What this task involves:
Look for the line containing "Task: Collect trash" and the line containing "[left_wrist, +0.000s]" in the entries below. Copy those two and all lines between them exactly, leaving out pictures.
________________________
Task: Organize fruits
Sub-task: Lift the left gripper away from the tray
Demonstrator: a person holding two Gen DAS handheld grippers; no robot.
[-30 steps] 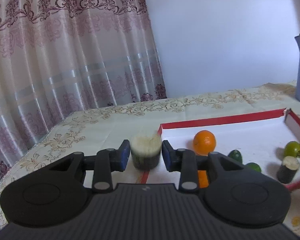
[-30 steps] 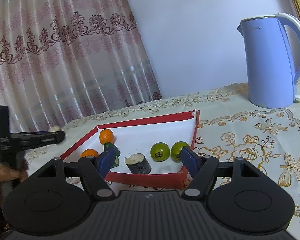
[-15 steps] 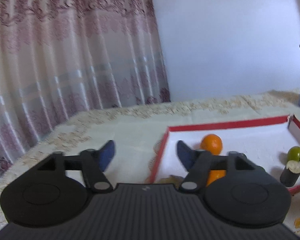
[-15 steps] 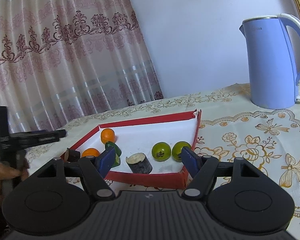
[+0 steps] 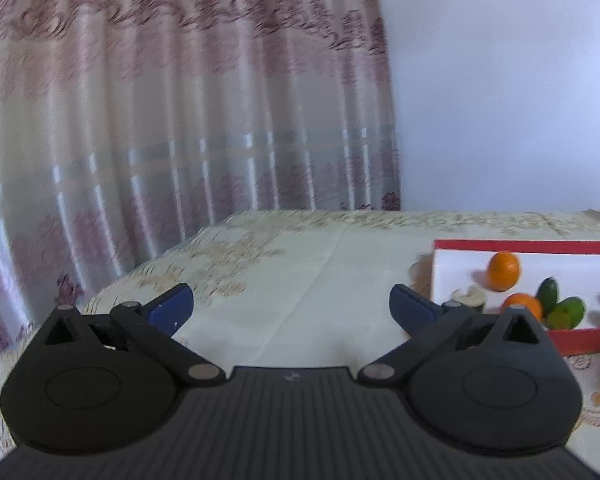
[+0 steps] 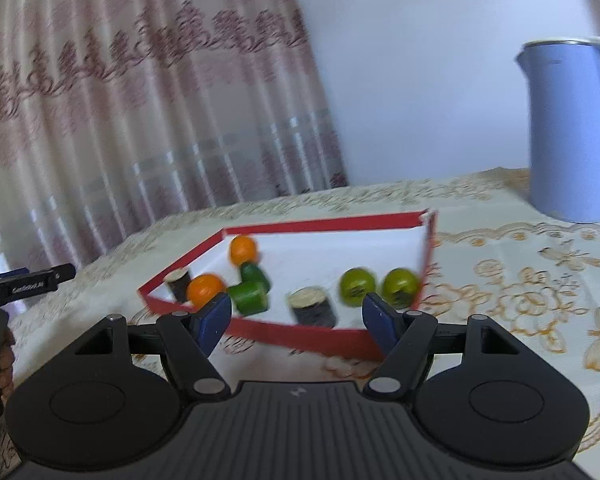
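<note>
The left gripper (image 5: 291, 304) hangs over bare tablecloth (image 5: 300, 272) with its jaws spread as wide as they go; they have just been opening, and nothing lies between the blue pads (image 5: 171, 307). The red-rimmed tray (image 5: 520, 246) sits ahead and to the right of these tongs, apart from them. In that view an orange (image 5: 503, 270) stands toward the tray's far side, a second orange (image 5: 523, 306) nearer, green fruits (image 5: 566, 312) to the right of it, and a dark stub with a pale cut top (image 5: 470, 297) peeks out just past the right finger. The right gripper (image 6: 296, 317) is half open and empty, its pads (image 6: 214, 318) framing the near wall of the tray (image 6: 300, 334) without touching it. Straight ahead, between its fingers, a dark cut piece (image 6: 312, 305) lies inside the tray; two round green fruits (image 6: 357, 286) sit just beyond the right finger, side by side near the right wall. Beyond the left finger are two green pieces (image 6: 249, 295), an orange (image 6: 205, 288) and another dark stub (image 6: 179, 282) in the near left corner (motion blur softens all of them). A further orange (image 6: 243, 250) rests at the far left corner. A blue kettle (image 6: 568, 128) stands far right on the cloth, well apart from the tray. At the left edge of the right-hand view, the other gripper (image 6: 24, 286) shows, held by a hand (image 6: 2, 364).
</note>
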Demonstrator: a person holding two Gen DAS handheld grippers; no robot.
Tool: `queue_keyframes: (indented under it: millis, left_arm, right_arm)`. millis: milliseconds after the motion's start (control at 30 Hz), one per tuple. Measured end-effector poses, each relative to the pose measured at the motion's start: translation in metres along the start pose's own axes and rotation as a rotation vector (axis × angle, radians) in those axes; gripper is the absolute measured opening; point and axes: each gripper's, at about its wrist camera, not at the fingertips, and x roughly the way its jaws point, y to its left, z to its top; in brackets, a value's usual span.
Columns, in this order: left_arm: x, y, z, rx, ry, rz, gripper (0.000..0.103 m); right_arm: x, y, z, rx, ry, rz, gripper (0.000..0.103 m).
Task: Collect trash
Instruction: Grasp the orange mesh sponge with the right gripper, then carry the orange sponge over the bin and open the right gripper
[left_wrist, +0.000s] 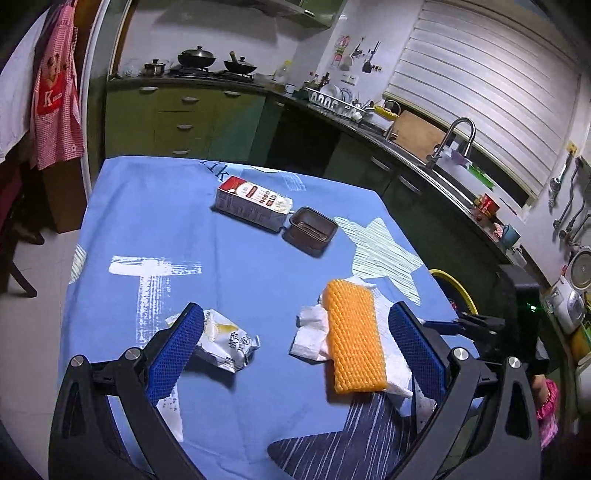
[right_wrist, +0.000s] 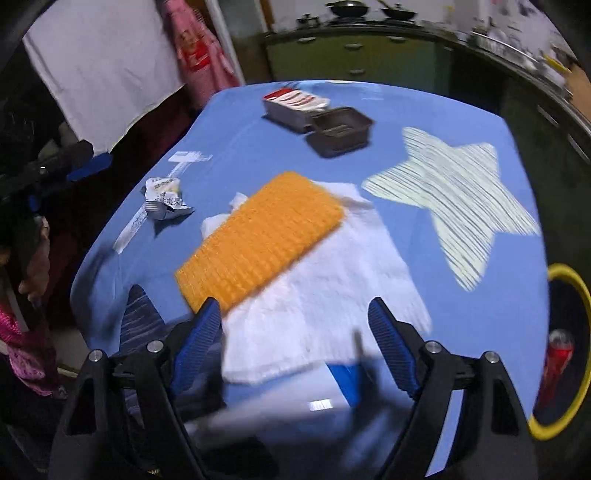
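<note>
The right hand-held gripper (right_wrist: 295, 334) hangs wide open and empty over a limp white paper towel (right_wrist: 325, 295) on the blue-clothed worktop (right_wrist: 258, 155). Under the light orange foam mesh sleeve (right_wrist: 258, 240), the towel should crumple easily; pinch its near edge.

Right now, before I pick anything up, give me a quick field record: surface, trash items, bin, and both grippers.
surface: table with blue cloth
carton: milk carton lying on its side, far end
tray: brown plastic tray beside the carton
wrapper: crumpled snack wrapper, near left
sponge: orange sponge lying on white paper towel
bin: yellow-rimmed bin off the table's right edge, red item inside
left gripper: open, empty
right gripper: open, over the towel, empty
</note>
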Motion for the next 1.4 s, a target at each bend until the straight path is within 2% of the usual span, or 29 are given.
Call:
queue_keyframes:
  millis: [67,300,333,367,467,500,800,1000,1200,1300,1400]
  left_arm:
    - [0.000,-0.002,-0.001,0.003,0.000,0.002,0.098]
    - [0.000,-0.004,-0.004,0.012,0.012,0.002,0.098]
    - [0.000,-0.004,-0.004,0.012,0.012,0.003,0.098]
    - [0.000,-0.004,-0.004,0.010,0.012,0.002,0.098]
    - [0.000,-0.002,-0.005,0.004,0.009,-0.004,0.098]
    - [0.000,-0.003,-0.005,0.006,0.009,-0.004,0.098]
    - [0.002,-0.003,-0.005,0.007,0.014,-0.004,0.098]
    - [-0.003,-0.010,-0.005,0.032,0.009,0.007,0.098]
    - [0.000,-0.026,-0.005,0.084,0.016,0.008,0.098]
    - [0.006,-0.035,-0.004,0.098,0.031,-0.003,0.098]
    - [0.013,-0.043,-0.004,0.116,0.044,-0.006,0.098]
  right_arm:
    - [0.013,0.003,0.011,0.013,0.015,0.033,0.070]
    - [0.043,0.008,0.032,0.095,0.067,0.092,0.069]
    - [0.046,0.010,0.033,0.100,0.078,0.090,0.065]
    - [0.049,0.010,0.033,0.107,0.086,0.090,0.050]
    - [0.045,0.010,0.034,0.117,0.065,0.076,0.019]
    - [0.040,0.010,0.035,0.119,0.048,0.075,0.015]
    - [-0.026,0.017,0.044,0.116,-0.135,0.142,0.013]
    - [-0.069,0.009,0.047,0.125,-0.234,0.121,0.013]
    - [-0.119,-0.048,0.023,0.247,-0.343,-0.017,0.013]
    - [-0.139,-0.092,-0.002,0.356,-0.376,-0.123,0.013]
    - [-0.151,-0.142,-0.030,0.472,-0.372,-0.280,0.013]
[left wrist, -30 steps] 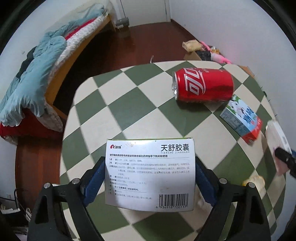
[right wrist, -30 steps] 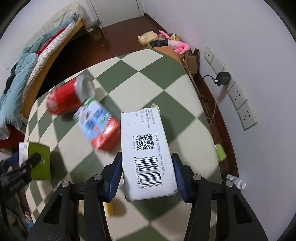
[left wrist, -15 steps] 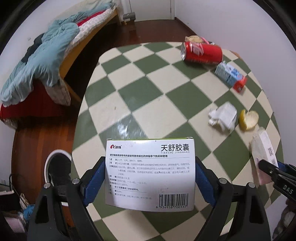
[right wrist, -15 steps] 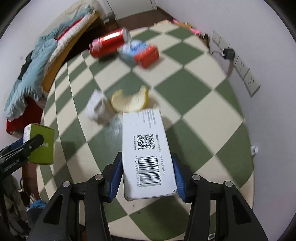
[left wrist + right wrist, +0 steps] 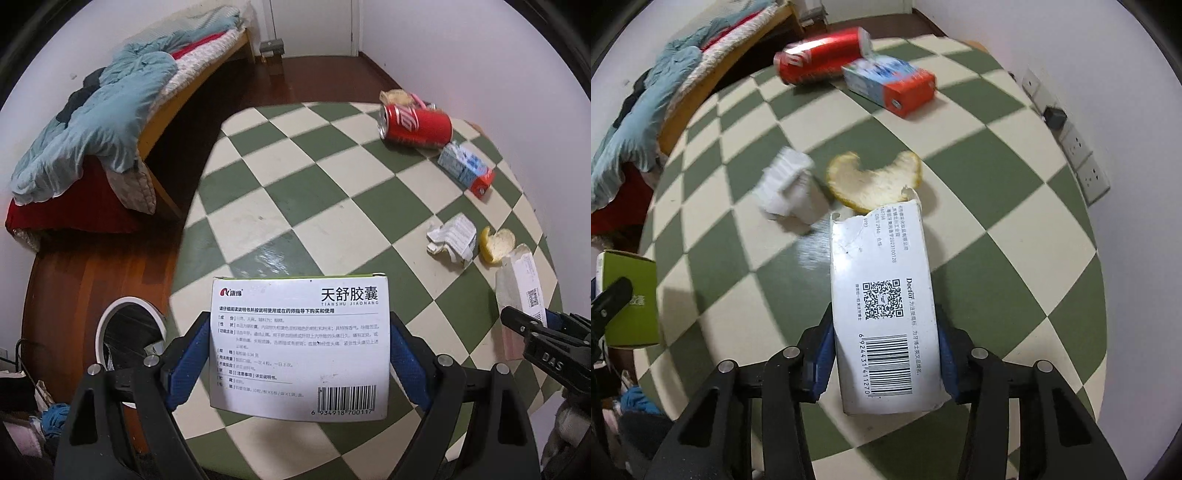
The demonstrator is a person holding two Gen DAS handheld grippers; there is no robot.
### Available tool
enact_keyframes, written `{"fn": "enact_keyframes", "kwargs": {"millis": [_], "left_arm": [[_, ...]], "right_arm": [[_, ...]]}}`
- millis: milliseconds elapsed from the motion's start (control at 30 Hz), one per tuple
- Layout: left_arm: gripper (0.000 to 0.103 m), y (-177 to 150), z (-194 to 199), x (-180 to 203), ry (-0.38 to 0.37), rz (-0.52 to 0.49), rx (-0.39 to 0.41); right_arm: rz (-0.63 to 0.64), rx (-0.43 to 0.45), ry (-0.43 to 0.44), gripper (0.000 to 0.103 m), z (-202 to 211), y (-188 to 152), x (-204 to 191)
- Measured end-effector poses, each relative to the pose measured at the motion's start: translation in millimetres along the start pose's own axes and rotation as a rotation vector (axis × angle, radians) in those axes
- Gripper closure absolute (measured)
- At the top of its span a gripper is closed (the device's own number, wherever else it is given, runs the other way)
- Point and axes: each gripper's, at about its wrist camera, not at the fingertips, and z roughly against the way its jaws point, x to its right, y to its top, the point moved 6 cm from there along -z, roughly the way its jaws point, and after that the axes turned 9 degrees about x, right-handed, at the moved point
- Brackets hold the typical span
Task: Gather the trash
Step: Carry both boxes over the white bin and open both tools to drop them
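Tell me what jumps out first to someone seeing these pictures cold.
Each hand-held gripper fills the foreground clamped on a box: the left hand-held gripper grips a white medicine box, the right hand-held gripper a torn white carton. Beyond, a red cola can lies on its side at the far edge of the green-checked table.

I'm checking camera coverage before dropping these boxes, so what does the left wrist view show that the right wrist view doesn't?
Only the left wrist view shows the white round trash bin on the wooden floor beside the table, and the printed face of the white medicine box in the left gripper.

Only the right wrist view shows the white wall sockets.

Both show the red soda can, crumpled white paper, yellow citrus peel and checkered tabletop.
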Motion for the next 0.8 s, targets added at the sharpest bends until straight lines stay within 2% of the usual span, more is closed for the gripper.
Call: {"fn": "enact_keyframes", "kwargs": {"millis": [200,333,467,633,800], "left_arm": [[0.015,12.0,37.2,-43.6,0.009,0.056,0.069],[0.015,19.2,63.0,-94.2,0.043,0.113,0.113],[0.015,19.0,85.3,-162.1,0.099,0.181,0.141],[0.015,-2.9,82.2,-248.7,0.159,0.281,0.097],[0.015,-37.1,51.4,-319.7,0.197,0.354,0.003]], "right_arm": [[0.051,0.106,0.103,0.054,49.6,23.0,-60.5],[0.114,0.163,0.207,0.054,75.6,38.3,-128.1],[0.175,0.176,0.327,0.054,89.8,44.6,-205.1],[0.268,0.126,0.452,0.054,77.2,26.8,-315.5],[0.340,0.009,0.511,0.054,27.8,-11.7,-410.7]]}}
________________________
Answer to the problem:
Task: Collect trash
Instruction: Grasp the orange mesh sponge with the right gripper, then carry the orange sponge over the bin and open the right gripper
[left_wrist, +0.000s] 

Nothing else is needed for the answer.